According to a variety of surveys, more young women are agreeable to taking a new identity at the altar, though their reasons have nothing to do with subservience.
"In its purist form, marriage is about starting a family, and I wanted to start that family with the same name," she said. "Eventually it came down to practicality and what felt right."
Like Rogers, an overwhelming majority of all brides drop their surnames, according to the Lucy Stone League, named for a woman who refused to take her husband's name in 1855.
Another survey, published last spring in the journal Gender and Society, finds that at least half of those queried said they would agree that a name change should be a requirement for marriage.
"It absolutely shocked us," said co-author Brian Powell, who is a professor of sociology at Indiana University.

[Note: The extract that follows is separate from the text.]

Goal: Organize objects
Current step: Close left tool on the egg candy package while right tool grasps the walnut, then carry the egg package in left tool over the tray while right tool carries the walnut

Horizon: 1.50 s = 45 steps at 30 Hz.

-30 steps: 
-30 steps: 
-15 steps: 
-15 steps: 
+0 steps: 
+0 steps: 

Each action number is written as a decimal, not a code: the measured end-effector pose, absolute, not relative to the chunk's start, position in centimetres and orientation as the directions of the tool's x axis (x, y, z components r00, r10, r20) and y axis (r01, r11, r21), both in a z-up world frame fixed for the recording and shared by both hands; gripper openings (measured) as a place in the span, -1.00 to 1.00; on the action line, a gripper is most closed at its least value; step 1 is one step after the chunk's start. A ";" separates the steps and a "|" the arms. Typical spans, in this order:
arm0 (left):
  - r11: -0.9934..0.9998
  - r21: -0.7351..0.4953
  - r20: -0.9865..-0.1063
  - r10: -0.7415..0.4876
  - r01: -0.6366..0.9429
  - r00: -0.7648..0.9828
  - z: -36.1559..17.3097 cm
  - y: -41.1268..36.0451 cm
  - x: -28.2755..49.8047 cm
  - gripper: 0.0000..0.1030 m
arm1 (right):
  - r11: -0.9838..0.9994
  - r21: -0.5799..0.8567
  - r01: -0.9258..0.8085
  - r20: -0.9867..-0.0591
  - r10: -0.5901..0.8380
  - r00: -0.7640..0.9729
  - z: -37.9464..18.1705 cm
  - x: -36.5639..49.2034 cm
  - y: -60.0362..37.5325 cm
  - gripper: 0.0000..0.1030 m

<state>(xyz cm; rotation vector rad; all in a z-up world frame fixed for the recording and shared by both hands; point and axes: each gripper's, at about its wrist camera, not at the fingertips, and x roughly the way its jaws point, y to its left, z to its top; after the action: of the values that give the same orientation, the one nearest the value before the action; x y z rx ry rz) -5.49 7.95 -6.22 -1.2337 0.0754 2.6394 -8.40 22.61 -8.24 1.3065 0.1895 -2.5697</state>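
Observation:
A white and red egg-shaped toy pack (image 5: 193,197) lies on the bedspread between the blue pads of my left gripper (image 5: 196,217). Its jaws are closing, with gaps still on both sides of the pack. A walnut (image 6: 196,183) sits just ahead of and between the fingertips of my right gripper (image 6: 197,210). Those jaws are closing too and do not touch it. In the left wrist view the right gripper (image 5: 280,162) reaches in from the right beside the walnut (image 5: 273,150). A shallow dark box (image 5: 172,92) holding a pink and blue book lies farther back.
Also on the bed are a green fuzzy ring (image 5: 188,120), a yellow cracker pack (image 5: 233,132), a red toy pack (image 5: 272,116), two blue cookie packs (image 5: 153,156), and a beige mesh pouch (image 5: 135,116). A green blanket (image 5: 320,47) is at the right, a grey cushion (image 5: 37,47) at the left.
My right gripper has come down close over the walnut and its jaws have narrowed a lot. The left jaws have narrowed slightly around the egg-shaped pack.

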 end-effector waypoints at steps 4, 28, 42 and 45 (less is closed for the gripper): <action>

Powell surveyed 815 Americans of all genders and educational and economic backgrounds, asking them if they "agreed" or "did not agree" with certain statements on views of family. More than 70 percent of women said they agreed that a woman should change her name at marriage. And half said "yes" when asked whether making the name change a state law was a good idea.
"Who are these 50 percent -- men?" asked Leslie Gately, a 28-year-old who lives in New York City and is engaged to be married next year. "I think that laws should have little to do with marriage, and the less government involvement the better."
Her fiance, Mike, has urged her to take his name, but she said it "feels a bit weird giving up a name I have had for so long ? [It] seems almost like giving up my family -- and it sort of make me feel like someone else's property."
Then she realizes her surname came from her father, and wonders, is she his property? Still, taking her fiance's name, another common Irish surname, wouldn't be so "drastic," she said. It would be Gately-Crowley.
Her own mother never legally changed her name.
In some ways women like Rogers, and perhaps Gately, have "reverted back," after their mothers' generation pioneered retaining their own names.
"Baby boomers are more likely to define themselves as feminists than young adults, even if their children share more liberal views," said researcher Powell.
An examination of The New York Times wedding announcements from 1971 to 2005 revealed that about 18 percent of brides kept their own names. Only 1 percent did in the 1980s, according to the 2009 study published in Social Behavior and Personality.
Catholics are less likely to keep their maiden names, followed by Protestants and Jews, according to a March 2011 survey in Names: A Journal of Onomastics.
The ultimate decision is really tied up in how women perceive their identity.
"One woman said I did change my name when I married my husband and I was sorry, because I lost my original identity as a person," said Powell. "But many focus on the collective identity of a family or their identity as the spouse of a husband."